“Richard,” she said, reaching out and running a finger over the ancient symbol on the ring, “where did this come from?”
Richard gave her the oddest look. “From a distant ancestor of yours.”
“What are you talking about?”
He waved off the question. “Part of the long story for later.”
“If I survive this touch of death and live long enough. If I can even be cured of it.”
Nicci laid a hand on Kahlan’s arm and smiled warmly. “I didn’t mean to frighten you. It’s serious, and I don’t want to fool you and say it’s not, but I’m confident that I can take care of it. You will both be fine.”
Kahlan nodded, feeling a bit better, but still sensing the odd mood.

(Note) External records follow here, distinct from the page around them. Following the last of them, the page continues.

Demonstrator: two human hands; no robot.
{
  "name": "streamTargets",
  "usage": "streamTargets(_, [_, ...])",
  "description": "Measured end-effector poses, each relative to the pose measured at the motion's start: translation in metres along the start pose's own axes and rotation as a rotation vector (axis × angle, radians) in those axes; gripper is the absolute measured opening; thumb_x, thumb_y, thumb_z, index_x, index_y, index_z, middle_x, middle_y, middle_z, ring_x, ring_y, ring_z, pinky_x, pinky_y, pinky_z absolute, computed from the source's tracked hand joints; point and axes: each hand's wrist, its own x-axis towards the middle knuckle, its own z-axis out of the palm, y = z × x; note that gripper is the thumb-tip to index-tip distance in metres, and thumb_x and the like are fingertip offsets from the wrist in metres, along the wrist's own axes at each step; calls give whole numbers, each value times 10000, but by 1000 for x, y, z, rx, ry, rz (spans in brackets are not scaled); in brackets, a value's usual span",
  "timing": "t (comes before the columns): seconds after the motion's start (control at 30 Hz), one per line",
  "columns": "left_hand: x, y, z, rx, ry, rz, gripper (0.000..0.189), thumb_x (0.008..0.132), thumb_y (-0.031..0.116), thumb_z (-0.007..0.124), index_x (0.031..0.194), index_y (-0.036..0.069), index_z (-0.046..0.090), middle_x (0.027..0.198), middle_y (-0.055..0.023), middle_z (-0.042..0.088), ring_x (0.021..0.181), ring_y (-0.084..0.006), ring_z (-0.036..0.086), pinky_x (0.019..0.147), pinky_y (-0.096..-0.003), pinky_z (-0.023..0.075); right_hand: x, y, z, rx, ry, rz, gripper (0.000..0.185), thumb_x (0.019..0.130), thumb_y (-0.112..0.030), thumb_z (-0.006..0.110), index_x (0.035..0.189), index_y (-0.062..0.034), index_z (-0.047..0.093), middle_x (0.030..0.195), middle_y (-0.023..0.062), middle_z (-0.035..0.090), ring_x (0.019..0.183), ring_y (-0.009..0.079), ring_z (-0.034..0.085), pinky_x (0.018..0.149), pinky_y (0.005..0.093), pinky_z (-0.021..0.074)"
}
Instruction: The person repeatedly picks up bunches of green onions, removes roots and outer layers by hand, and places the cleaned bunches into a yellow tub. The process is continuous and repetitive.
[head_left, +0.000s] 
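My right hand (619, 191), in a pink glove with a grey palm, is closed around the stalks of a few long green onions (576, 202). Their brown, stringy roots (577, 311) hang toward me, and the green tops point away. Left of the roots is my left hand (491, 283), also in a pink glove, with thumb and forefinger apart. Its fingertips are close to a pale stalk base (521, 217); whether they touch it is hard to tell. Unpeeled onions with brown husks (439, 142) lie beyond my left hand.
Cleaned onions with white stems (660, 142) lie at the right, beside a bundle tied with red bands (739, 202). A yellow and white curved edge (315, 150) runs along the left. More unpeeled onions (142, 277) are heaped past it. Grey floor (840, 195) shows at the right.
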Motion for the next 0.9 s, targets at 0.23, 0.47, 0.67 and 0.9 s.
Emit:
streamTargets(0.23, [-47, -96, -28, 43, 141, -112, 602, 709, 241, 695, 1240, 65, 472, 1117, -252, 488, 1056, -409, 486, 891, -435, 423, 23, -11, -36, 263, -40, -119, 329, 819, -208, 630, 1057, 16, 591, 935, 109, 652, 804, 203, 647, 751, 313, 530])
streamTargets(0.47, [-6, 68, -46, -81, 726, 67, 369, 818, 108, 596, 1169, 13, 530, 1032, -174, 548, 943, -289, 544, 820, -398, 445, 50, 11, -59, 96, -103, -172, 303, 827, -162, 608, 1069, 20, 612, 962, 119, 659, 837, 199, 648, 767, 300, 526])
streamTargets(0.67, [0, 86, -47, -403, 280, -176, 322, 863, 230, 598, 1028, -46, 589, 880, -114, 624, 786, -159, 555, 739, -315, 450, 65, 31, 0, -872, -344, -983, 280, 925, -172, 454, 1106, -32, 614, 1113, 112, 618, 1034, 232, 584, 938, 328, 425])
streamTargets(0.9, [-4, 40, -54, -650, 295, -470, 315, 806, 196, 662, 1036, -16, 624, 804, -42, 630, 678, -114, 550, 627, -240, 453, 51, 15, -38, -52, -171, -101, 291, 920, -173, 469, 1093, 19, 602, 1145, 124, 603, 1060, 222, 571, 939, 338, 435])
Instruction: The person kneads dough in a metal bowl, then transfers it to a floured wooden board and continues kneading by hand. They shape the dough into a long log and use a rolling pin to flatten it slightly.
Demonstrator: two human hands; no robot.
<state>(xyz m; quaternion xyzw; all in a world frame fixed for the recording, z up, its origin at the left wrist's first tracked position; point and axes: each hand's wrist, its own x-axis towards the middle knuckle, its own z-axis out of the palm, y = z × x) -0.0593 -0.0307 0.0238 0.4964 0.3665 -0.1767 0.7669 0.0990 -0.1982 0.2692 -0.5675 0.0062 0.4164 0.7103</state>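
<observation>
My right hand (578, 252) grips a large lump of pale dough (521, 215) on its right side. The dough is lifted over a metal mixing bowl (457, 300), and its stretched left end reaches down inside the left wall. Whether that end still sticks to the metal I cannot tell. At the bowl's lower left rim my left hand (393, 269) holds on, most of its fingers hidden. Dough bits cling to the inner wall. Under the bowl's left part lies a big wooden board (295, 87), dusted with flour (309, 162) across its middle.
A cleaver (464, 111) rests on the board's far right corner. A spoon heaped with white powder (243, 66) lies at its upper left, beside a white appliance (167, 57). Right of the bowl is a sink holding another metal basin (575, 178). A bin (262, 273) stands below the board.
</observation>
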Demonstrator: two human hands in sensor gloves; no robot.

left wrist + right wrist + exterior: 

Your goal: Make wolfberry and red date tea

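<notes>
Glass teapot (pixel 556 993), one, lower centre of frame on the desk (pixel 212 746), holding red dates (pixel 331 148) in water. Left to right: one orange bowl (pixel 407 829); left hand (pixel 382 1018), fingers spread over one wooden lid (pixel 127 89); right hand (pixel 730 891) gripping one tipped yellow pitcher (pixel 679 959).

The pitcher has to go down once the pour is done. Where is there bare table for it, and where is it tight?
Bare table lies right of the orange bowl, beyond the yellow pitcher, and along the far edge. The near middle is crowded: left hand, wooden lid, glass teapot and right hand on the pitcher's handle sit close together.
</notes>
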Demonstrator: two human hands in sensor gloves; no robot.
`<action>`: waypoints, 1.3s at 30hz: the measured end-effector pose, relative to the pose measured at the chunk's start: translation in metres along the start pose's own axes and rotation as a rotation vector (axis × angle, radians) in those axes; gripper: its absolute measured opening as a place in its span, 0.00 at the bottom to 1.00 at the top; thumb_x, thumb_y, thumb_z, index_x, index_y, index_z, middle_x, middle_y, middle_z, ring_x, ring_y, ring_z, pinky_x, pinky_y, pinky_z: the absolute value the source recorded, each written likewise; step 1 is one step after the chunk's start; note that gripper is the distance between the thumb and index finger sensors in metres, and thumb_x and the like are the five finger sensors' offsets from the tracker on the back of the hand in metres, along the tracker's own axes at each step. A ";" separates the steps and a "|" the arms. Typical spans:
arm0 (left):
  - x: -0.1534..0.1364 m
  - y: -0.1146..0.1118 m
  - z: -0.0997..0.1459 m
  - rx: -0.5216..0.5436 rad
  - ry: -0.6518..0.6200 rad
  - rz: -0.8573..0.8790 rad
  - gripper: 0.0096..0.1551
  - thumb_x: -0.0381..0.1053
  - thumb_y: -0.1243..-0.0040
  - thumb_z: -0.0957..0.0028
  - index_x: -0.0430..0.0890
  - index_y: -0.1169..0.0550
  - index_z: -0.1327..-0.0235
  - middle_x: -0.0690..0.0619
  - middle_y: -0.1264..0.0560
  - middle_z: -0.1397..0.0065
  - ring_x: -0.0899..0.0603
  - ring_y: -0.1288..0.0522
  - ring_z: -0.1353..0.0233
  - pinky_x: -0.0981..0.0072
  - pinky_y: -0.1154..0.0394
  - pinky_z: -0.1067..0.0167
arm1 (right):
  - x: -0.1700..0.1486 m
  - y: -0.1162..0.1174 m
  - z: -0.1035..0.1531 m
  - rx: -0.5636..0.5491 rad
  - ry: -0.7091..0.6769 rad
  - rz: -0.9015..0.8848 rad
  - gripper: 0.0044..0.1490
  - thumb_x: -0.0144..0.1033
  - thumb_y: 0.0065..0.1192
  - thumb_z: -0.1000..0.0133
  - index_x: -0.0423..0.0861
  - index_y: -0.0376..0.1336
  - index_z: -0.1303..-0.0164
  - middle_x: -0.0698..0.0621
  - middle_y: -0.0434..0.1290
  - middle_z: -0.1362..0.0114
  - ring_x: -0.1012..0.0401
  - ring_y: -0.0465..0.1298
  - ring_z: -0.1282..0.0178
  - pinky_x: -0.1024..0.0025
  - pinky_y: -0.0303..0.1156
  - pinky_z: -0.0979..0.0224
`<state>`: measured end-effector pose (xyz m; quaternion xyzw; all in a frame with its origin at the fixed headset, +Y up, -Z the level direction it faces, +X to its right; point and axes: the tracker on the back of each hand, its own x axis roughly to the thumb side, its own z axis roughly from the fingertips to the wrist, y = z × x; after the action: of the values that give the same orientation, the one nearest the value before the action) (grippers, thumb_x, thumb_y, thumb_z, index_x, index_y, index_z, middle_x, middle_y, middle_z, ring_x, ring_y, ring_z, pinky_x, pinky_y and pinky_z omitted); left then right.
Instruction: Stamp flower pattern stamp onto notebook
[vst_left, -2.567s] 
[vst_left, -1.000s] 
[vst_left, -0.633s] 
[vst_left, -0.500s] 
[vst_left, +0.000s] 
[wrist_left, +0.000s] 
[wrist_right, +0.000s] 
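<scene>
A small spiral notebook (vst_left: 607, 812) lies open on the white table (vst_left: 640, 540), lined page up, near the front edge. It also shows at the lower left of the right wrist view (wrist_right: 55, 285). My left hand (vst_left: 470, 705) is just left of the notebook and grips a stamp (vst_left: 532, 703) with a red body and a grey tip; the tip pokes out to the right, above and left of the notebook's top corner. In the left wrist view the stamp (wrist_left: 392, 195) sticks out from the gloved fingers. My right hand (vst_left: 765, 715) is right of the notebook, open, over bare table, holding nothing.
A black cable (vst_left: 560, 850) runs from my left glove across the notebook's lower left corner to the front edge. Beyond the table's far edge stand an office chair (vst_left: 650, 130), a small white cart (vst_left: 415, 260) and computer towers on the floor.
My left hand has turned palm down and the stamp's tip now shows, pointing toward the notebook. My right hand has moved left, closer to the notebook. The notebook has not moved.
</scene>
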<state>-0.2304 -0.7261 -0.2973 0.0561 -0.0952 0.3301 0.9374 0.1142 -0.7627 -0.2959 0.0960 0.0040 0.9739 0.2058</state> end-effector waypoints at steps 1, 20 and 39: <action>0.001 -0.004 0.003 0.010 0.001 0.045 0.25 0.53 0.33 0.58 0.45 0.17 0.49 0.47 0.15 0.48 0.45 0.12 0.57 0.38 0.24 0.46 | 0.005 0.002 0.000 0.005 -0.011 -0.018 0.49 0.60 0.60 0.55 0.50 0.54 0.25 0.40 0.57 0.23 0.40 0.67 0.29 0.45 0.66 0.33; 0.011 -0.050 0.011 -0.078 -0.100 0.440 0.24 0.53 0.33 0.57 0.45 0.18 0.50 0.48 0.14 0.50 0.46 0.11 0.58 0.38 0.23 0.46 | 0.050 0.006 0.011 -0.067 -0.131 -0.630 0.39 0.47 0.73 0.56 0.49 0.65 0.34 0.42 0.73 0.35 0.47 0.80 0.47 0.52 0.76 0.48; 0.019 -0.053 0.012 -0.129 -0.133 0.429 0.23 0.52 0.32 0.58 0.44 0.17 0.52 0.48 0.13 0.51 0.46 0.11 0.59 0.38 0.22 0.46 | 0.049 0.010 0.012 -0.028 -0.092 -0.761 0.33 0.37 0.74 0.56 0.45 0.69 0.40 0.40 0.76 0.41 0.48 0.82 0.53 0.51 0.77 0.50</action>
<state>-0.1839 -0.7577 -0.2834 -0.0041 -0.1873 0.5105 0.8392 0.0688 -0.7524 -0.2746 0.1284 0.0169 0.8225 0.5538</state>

“All right,” Richard said. “We need to see to that cure.” He turned to the soldiers. “Get the horses ready and let’s head back to the palace.”
“Won’t be too soon for me,” one of them said. “I’ve had enough of the Dark Lands to last me a lifetime.”
“I’d have to agree with that,” Richard said as they started for the stables.
“We’ll be home before you know it,” Zedd said with a reassuring smile back over his shoulder as he stepped out to lead the way for Richard and Kahlan. Kahlan thought the smile looked forced.
“Richard,” Kahlan whispered as she leaned close to him, “What’s wrong with Cara? She looks … I don’t know. She doesn’t look right. Something is wrong. What is it?” She glanced around at the soldiers of the First File. “And where’s Ben. Shouldn’t he be here?”
Richard’s face paled. “We lost Ben.”
Kahlan felt like the ground fell out from under her. She suddenly understood the uneasy, unspoken feeling she was picking up from everyone.
“What?”
Gaze downcast, Richard swallowed. “I tried … we all tried. We couldn’t…”
A lump rising in her throat, Kahlan turned and ran to Cara, taking hold of her arms to stop the woman. “Cara…”
Looking into those blue eyes, Kahlan couldn’t speak past that lump in her throat.
Cara nodded knowingly, her lip trembling just a little. She put her hand on the back of Kahlan’s head and pulled it against her shoulder.
“He gave his life to protect us,” Cara said. “It was what he would have wanted. I’m proud of him.”
“Me too,” Kahlan said through her tears. “Dear spirits, please protect him, now.”
CHAPTER
86
Richard, off by himself, leaned back against the coarse face of a small outcropping of granite ledge, watching the small campfire in the distance. He could make out the shapes of the sleeping men. The light from the fire reflected up on a short, protective wall of rock nearby and up against the bottoms of the broad limbs of pines towering all around them. The smell of the fire’s smoke and the popping of the wood as it burned were comfortingly familiar—even if these woods, and this dark land, weren’t.
The moon was hidden behind a thick overcast, but at least it had stopped raining. The cloud cover, though, made it the darkest of nights. Such nights were always disquieting. They always made him feel like he was being watched from the darkness.
Richard was standing watch. Everyone, of course, had objected.
He had overruled them. He wanted to be alone.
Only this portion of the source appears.